3. TIME OF PAYMENT OF CHANGE-IN-CONTROL PAYMENT
The Change-in-Control Payment (if any) shall be paid to the
Executive in cash in a lump sum within 10 business days following the later of
(i) the date of the termination of the Executive's employment with the Company
or the successor or (ii) the date of the Change-in-Control.

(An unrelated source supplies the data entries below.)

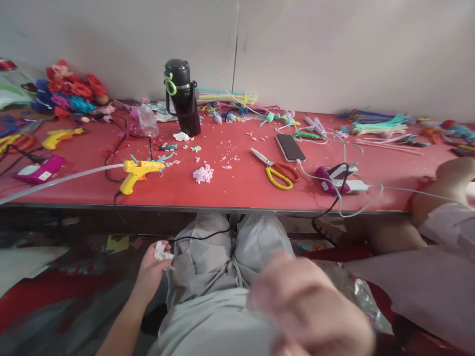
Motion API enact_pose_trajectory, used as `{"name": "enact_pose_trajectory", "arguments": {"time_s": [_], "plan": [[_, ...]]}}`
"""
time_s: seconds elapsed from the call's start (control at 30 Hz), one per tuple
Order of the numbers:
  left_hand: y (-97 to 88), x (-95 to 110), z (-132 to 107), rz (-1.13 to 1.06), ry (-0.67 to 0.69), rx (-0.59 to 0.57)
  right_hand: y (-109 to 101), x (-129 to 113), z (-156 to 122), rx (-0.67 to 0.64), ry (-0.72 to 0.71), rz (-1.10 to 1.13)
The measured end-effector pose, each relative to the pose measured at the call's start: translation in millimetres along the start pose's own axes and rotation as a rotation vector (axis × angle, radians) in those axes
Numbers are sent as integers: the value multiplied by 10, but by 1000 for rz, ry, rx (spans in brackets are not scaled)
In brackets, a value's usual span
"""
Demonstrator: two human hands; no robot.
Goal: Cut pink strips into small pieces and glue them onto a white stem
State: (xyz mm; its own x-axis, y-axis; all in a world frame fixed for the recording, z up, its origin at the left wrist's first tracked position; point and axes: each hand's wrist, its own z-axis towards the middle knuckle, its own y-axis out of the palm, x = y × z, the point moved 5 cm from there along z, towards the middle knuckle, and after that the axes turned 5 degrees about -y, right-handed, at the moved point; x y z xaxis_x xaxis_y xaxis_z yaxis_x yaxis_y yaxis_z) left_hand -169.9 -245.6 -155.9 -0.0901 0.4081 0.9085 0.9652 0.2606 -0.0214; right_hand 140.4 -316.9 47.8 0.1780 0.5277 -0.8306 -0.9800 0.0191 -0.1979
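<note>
Head view: a red worktop (237, 194) carries craft things, with a black flask (185, 106) upright near its back; places below are told from this flask.
Left hand (152, 264): fingers closed on a crumpled white piece (160, 250), nearer the camera than the flask and slightly to its left, below the worktop's front edge.
Right hand (309, 304): blurred, fingers curled, nearer than the flask and well to its right; I cannot tell whether it holds anything.
Glue gun (137, 173): yellow, on its side, in front and left of the flask, a long pale stick running from its rear.
Pink pile (203, 173): small bits heaped in front of the flask.
White scrap (181, 136): at the flask's foot.
Clear bottle (147, 122): just left of the flask.
Scissors (270, 163): right of the flask and nearer, one handle yellow, one orange-red.
Phone (290, 148): right of the flask, white cable attached.
Co-worker (415, 291): far right of the flask, in pale clothing.
</note>
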Motion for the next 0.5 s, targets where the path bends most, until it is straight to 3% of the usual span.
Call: {"name": "enact_pose_trajectory", "arguments": {"time_s": [0.07, 0.13, 0.23, 0.3, 0.37, 0.43, 0.5], "plan": [[-138, -104, 83, 255, 54, 4, 62, 206, 23, 43, -10, 82], [-187, -282, 132, 469, 25, -52, 73, 546, -85, 90, 122, 119], [-285, -540, 124, 549, -94, -102, -29, 1044, -410, 159, 310, 107], [-359, -684, 63, 608, -209, -239, -179, 1271, -632, 237, 401, 42], [-446, -793, -29, 669, -330, -402, -327, 1383, -787, 292, 451, -11], [-506, -833, -99, 673, -362, -480, -439, 1419, -867, 331, 482, -44], [-519, -798, -110, 592, -280, -377, -501, 1422, -888, 352, 492, -63]]}}
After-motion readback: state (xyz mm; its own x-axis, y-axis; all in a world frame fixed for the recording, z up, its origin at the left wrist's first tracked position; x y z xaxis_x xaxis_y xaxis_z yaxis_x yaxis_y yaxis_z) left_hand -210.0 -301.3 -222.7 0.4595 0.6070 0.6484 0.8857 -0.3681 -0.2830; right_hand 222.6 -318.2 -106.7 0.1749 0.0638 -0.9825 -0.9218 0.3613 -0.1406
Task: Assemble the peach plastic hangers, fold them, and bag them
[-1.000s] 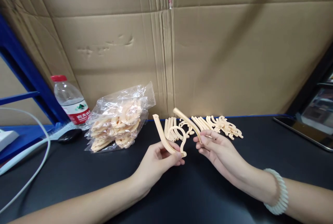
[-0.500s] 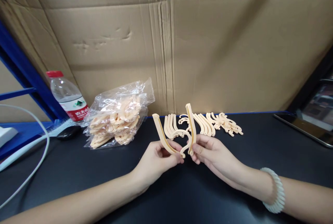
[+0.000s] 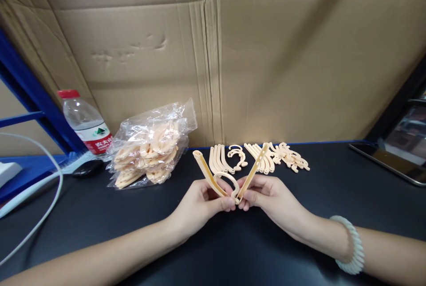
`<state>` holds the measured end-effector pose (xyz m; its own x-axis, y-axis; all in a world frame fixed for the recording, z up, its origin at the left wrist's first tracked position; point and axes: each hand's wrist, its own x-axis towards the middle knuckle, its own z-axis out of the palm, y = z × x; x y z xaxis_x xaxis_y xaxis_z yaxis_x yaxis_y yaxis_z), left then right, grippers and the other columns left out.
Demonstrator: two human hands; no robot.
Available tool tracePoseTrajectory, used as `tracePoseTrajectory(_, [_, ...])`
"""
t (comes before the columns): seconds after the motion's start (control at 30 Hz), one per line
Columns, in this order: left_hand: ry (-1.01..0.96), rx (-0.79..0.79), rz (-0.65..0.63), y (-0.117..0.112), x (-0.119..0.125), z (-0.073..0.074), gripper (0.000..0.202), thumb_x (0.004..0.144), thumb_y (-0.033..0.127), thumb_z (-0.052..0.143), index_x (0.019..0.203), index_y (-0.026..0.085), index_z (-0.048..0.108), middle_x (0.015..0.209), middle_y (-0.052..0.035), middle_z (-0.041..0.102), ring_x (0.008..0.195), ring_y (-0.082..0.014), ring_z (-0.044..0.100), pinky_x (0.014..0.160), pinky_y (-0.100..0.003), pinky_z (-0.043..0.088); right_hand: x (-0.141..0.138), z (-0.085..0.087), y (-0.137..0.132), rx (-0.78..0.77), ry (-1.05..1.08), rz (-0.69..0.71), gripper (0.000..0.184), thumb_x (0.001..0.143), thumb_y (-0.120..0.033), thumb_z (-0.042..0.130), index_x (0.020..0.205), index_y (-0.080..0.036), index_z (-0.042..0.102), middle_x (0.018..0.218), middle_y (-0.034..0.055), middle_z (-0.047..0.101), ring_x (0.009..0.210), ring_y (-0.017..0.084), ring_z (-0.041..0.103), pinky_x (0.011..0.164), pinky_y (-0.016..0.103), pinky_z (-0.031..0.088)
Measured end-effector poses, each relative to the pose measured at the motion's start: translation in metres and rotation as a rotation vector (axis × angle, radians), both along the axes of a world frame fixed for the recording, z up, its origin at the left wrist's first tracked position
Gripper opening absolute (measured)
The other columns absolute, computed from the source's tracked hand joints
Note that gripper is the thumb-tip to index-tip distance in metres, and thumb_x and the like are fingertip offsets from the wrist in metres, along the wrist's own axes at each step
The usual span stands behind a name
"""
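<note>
My left hand (image 3: 203, 201) pinches a cream plastic arm (image 3: 205, 171) that slants up to the left, with a round hook piece (image 3: 229, 178) at its lower end. My right hand (image 3: 269, 197) pinches a second cream plastic arm (image 3: 253, 169) that slants up to the right. The two arms meet at their lower ends between my fingertips and form a V above the black table (image 3: 233, 250). Just behind them lie rows of loose cream parts (image 3: 266, 158).
A clear plastic bag of cream parts (image 3: 149, 148) lies at the left, beside a water bottle (image 3: 84, 122) with a red cap. A cardboard wall (image 3: 233, 55) stands behind. A white cable (image 3: 40, 197) crosses the left side; a dark tray (image 3: 392, 166) lies at the right.
My right hand swung its arm from upright to slanting right and brought its lower end against the piece in my left hand. The left hand barely moved.
</note>
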<state>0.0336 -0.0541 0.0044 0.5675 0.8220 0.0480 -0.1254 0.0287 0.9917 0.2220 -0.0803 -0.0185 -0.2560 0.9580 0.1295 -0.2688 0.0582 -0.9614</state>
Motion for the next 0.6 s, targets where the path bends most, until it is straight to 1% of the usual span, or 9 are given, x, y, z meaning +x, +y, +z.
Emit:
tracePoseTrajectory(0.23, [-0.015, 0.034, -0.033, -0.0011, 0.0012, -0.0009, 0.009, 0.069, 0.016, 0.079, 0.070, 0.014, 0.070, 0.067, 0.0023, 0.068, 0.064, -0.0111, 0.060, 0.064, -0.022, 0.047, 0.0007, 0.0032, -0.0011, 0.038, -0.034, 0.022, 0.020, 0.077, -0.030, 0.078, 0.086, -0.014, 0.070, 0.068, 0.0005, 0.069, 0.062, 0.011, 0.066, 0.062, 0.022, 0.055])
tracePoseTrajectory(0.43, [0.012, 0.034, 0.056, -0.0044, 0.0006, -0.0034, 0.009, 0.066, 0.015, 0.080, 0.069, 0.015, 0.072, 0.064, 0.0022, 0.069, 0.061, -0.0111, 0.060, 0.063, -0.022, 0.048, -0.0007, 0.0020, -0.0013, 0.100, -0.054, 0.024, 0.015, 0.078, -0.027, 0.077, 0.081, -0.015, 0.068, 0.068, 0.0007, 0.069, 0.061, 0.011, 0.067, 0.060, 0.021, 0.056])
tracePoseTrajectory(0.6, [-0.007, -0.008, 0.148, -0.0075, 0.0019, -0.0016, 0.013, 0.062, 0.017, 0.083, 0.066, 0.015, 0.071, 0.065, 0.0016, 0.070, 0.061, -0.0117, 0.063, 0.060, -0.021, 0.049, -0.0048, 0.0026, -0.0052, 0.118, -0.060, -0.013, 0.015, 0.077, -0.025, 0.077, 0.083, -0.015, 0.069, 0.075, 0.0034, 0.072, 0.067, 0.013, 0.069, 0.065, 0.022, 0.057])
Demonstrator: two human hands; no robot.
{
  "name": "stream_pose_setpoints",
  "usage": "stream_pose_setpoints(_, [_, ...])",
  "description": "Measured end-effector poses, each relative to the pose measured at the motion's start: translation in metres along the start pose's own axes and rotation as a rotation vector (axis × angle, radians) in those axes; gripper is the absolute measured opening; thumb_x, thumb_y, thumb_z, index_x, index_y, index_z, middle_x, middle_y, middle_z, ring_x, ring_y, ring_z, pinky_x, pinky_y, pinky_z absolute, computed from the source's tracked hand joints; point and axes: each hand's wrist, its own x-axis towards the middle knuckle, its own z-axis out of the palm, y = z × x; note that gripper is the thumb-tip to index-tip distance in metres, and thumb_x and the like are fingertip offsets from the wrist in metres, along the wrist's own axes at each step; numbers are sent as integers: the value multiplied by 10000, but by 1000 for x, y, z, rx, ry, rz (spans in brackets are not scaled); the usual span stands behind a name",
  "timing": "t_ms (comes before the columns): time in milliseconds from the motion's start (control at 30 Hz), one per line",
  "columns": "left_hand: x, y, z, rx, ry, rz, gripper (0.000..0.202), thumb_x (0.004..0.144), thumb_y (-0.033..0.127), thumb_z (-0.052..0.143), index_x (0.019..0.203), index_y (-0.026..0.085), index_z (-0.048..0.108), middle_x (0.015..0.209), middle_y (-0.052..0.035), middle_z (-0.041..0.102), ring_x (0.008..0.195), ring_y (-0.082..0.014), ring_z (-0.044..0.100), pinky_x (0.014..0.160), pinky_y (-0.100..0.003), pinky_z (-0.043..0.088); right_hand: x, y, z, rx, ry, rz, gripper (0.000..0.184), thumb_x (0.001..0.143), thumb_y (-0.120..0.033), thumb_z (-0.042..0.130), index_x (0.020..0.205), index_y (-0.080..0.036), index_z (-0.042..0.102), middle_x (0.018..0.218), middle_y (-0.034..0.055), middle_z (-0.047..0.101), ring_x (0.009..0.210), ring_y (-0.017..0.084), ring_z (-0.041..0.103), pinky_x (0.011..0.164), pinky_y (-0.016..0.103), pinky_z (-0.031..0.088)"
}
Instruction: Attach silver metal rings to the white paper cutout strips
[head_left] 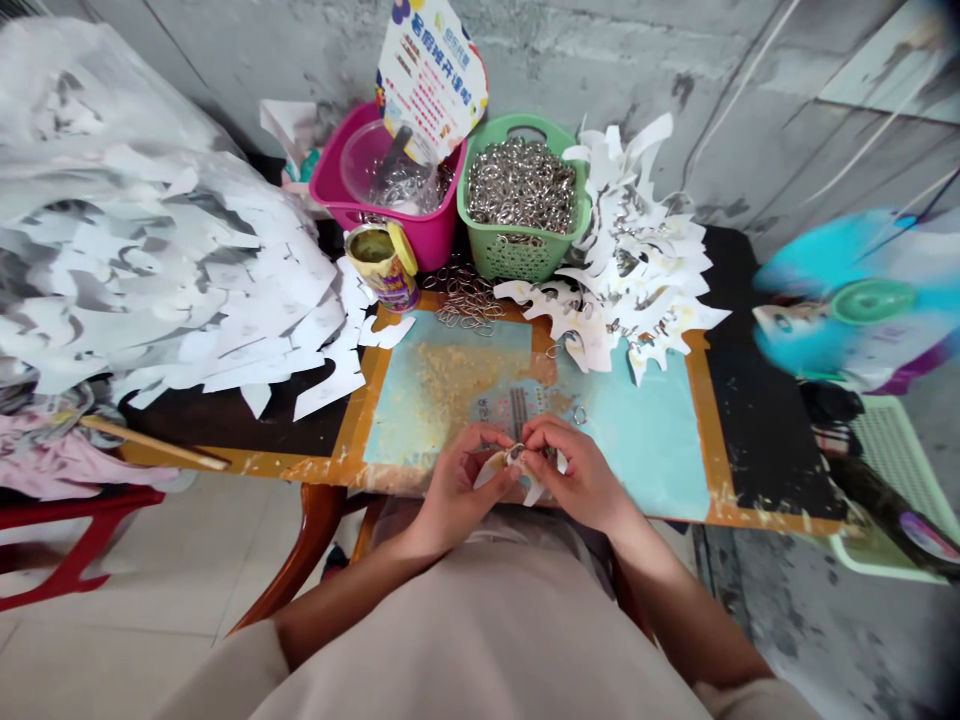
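Close to the table's front edge, my left hand (466, 482) and my right hand (581, 478) meet with fingertips pinched together. Between them is a small white cut-out piece (534, 492), its material hard to tell, with a metal ring (515, 452) at its upper edge. Both hands grip the piece, and the fingers partly hide it and the ring. A loose metal ring (579, 415) lies on the light blue sheet (652, 440) just beyond my right hand. More wire rings (469, 305) are scattered farther back on the table.
A green basket (517, 255) full of metal rings stands beside a pink basket (427, 235). In front is an open can (382, 270). White cut-outs are heaped left (187, 290) and right (630, 260). A blurred blue fan (870, 295) is at right, a wooden stick (154, 442) at left.
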Motion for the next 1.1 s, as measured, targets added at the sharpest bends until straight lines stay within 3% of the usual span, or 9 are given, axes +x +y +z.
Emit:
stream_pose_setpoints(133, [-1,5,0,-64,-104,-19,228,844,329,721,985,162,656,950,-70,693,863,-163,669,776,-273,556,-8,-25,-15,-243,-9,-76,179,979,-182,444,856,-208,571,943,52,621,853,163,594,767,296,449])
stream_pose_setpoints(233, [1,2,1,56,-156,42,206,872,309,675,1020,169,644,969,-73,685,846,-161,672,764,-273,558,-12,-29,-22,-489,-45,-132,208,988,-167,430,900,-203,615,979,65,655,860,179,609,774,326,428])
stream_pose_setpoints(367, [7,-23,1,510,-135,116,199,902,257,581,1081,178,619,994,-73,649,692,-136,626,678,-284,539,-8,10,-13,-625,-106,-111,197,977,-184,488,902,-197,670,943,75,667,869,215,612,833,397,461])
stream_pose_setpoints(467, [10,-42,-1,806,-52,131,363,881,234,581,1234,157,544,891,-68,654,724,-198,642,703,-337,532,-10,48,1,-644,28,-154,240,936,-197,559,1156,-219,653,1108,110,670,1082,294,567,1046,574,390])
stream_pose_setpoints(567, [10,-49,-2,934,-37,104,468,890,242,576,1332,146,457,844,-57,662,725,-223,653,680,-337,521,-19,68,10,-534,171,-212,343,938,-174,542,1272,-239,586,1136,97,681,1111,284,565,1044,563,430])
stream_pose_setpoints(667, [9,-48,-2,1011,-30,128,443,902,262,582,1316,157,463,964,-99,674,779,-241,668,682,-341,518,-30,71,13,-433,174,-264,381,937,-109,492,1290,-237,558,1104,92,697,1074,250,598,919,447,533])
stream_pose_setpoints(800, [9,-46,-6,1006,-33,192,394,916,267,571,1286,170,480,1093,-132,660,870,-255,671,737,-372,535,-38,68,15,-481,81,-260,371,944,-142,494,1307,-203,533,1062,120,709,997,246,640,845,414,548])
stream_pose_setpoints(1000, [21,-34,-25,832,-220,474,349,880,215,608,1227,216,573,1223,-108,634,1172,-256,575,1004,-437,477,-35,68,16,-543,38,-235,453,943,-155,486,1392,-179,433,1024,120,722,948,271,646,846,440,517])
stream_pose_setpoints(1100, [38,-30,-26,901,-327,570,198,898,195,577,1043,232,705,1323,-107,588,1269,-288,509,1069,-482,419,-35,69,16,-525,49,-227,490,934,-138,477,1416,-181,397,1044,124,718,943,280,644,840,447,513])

4. VESTING OF RESTRICTED STOCK AND STOCK OPTIONS
Upon the occurrence of a Change-in-Control, any and all stock
awards under the General Cable Corporation Stock Incentive Plan (the "Stock
Incentive Plan") shall become fully vested and immediately exercisable and shall
remain exercisable until their expiration in accordance with the terms of the
Stock Incentive Plan.
5. CONTINUATION OF EXECUTIVE WELFARE BENEFITS
Notwithstanding anything contained herein to the contrary, if
the Executive is entitled to receive the Change-in-Control Payment, the Company
or any of its subsidiaries or successor shall continue his participation, as if
he were still an employee, in the medical, dental, hospitalization and life
insurance plans, programs and/or arrangements of the Company or any of its
subsidiaries in which he was participating on the date of the termination of his
employment (or on the 181st day prior to the Change-in-Control, if more
favorable to the Executive) on the same terms and conditions as other executives
under such plans, programs and/or arrangements until the earlier of (i) the end
of the 24-month period following the date of the termination of his employment
or (ii) the date, or dates, he receives equivalent coverage and benefits under
the plans, programs and/or arrangements of a subsequent employer (such coverage
and benefits to be determined on a coverage-by-coverage or benefit-by-benefit
basis).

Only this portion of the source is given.